Panic and Misrepresentation
(Why is the MSM so lame?)
The stock market tanked on Monday, so why quibble with numbers? 777? 7%? So what?
But the most amazing misuse of this meaningless data point was on the front page of Rupert Murdoch's Wall Street Journal, where the sober six-column format has been replaced this morning with big headlines and a story on the bailout that takes up the entire top half of the front page. The second graph of the lede story reads: "The Dow Jones Industrial Average sustained its biggest point drop in history and its biggest closing decline since the day the markets reopened after the Sept.11, 2001 terrorist attacks. ..." The New York Times, where I spent 13 years, got it right, though the tone--a two-deck, six-column wide headline--did not signal the kind of sober restraint to be expected in such uncertain times.
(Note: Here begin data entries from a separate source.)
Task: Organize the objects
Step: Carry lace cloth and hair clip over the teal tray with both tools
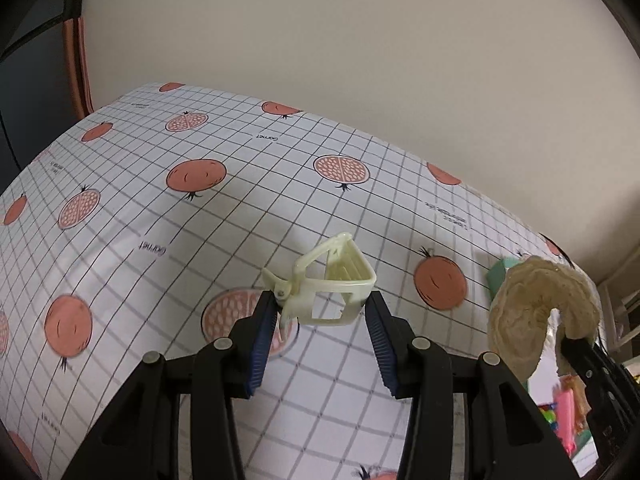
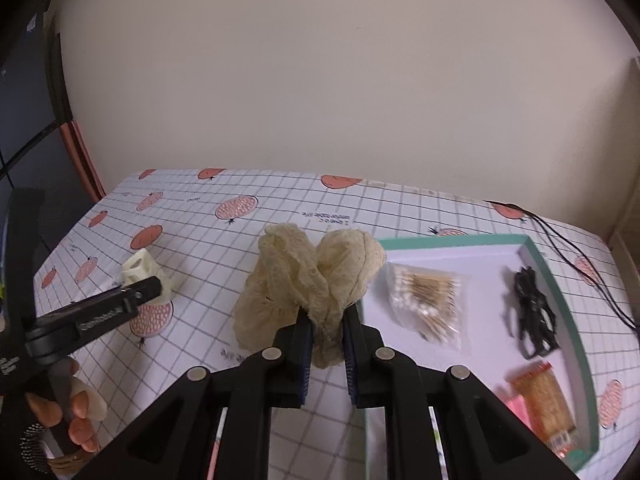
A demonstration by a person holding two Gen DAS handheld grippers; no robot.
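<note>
Left gripper [image 1: 320, 312]: jaws set fairly wide and clamped on a cream plastic hair claw clip [image 1: 326, 280], one blue-ribbed pad at the clip's hinge end, the other at its toothed body. The clip is carried above the tablecloth [image 1: 160, 208], a white grid-patterned cover printed with orange pomegranates. In the right wrist view the same gripper [image 2: 150, 286] enters from the left with the clip [image 2: 140, 270] at its tip, and the fingers of the person's hand [image 2: 78, 412] are wrapped round its handle.

Right gripper [image 2: 326, 328]: jaws narrow, pinching a bunched cream lace fabric item [image 2: 308, 280], elasticated at the edge. The fabric bulges above the pads and hangs to the left of them, lying over the tablecloth [image 2: 224, 256] just beside the left rim of a box. In the left wrist view the fabric [image 1: 536, 308] appears at the right edge, draped over a black finger.

Box [image 2: 560, 276]: shallow, teal-rimmed, white inside, placed on the right of the table. Contents: a clear bag of cotton swabs [image 2: 428, 300] towards the left, a tangle of black cord [image 2: 534, 312] towards the right, an orange tube [image 2: 546, 404] at the near right, and a pink item [image 2: 516, 406] touching the tube, unidentifiable. A thin black wire [image 2: 580, 264] runs over the tablecloth beyond the box.
</note>
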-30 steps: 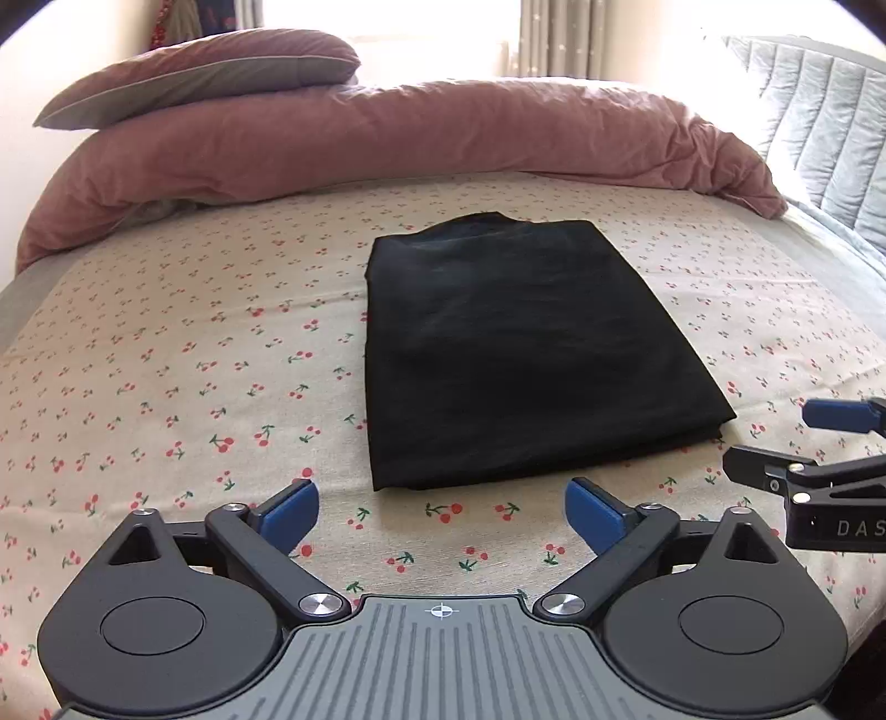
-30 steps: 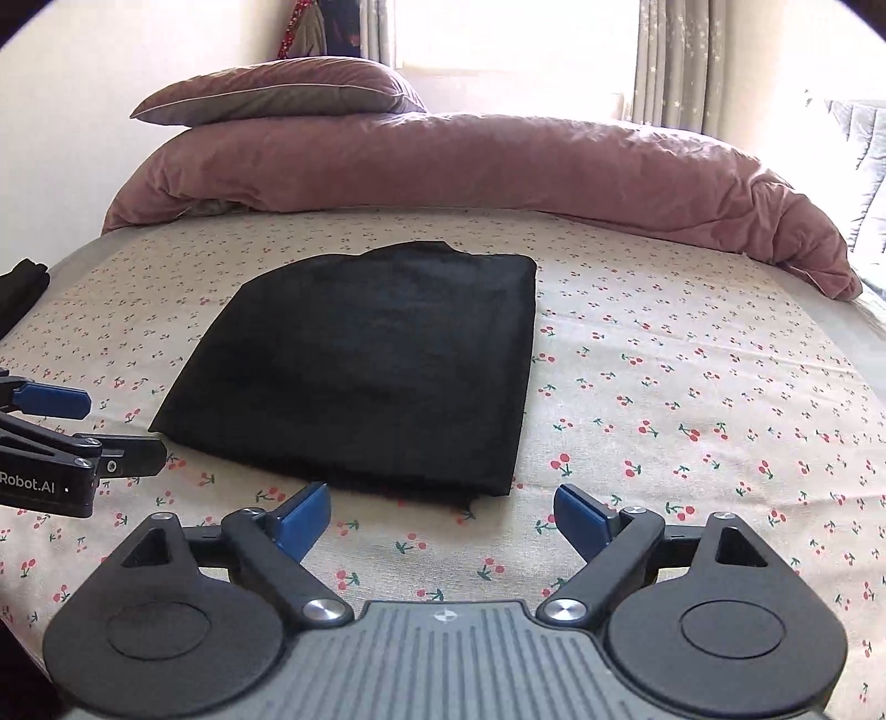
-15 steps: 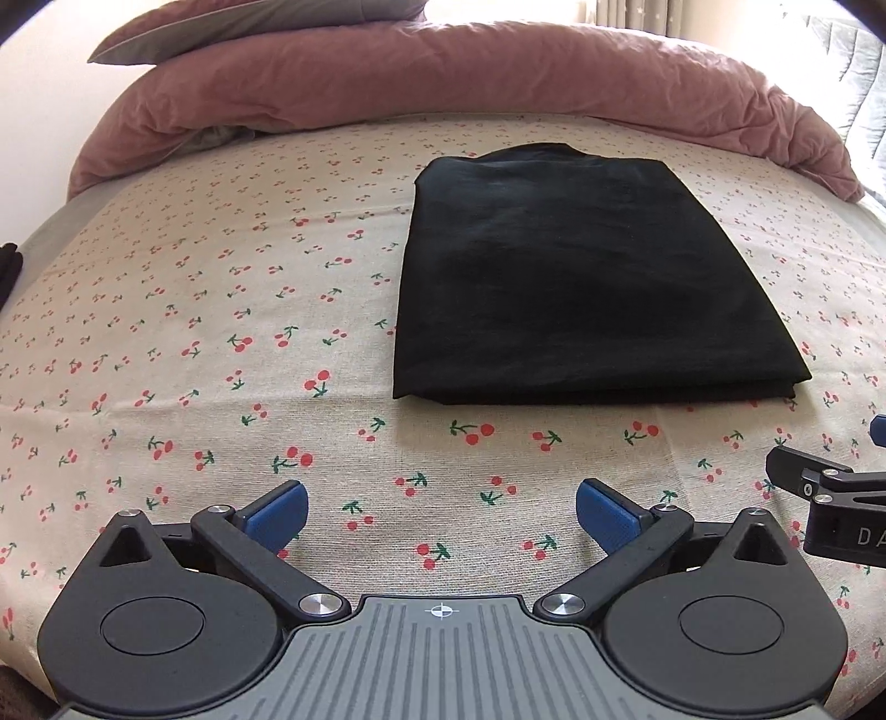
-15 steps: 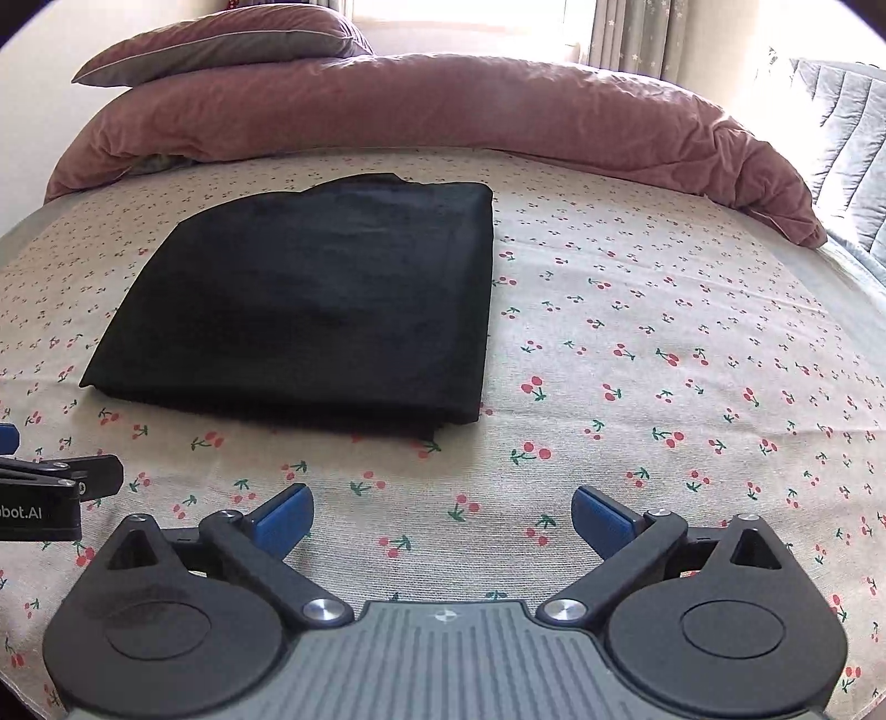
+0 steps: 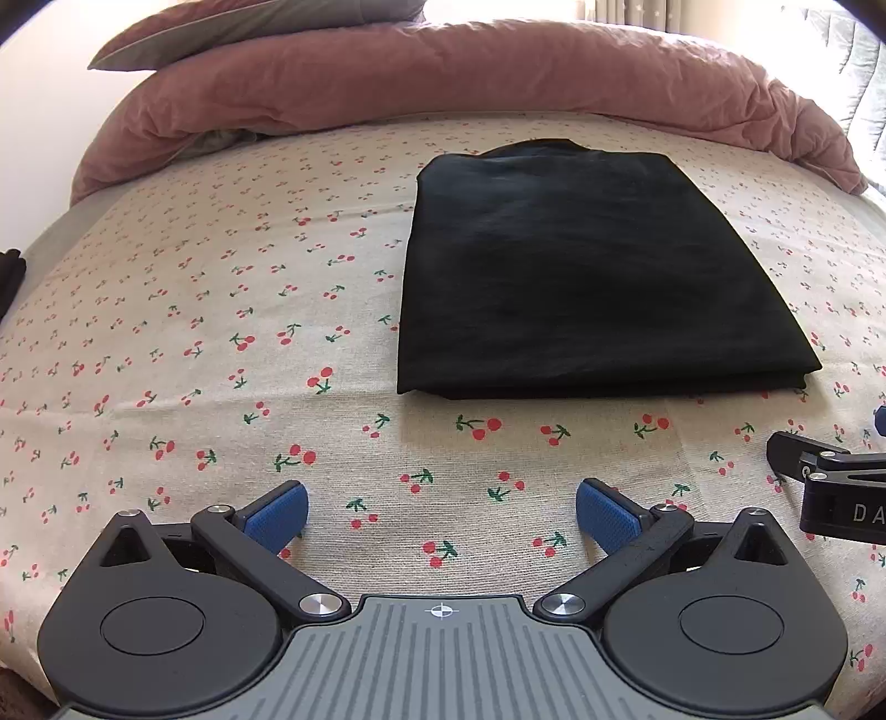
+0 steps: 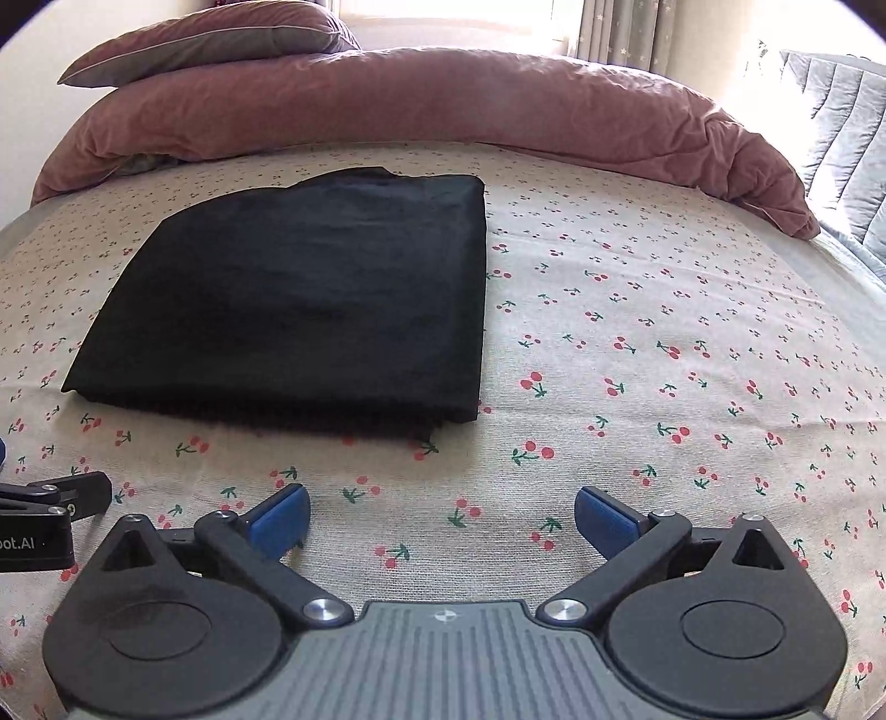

The Times also relied on a broader and more useful gauge than the Dow, which has just 30 companies, to assess the market. The Times off-lede stated in its second paragraph, "The broad market as measured by the Standard & Poor's 500 stock index plunged almost nine percent, its third biggest decline since World War II."Pulitzer Prize-winning author David Cay Johnston concludes:
Stock indexes matter in terms of percentage changes, not point changes, because the base changes all the time. How many points an index like the Dow or the broader Standard and Poor's 500 went up or down compared to the day before, or over a week, or over another contracted time period is a legitimate measure when trying to figure out the short-term direction of the market. But when you are comparing it to trading from say 2001 or 1987 or 1929, counting points, instead of percentages, is absurd. My first thought when scanning the nightly news programs was that this was just another example of how journalists, broadly speaking, are innumerate and so errors pop up when it comes to numbers. But the subsequent words in the ABC and NBC reports made it clear that someone on the writing and producing staff knew just what they were doing. This was not an error; this was fear mongering.Have Americans learned anything from September 11, 2001?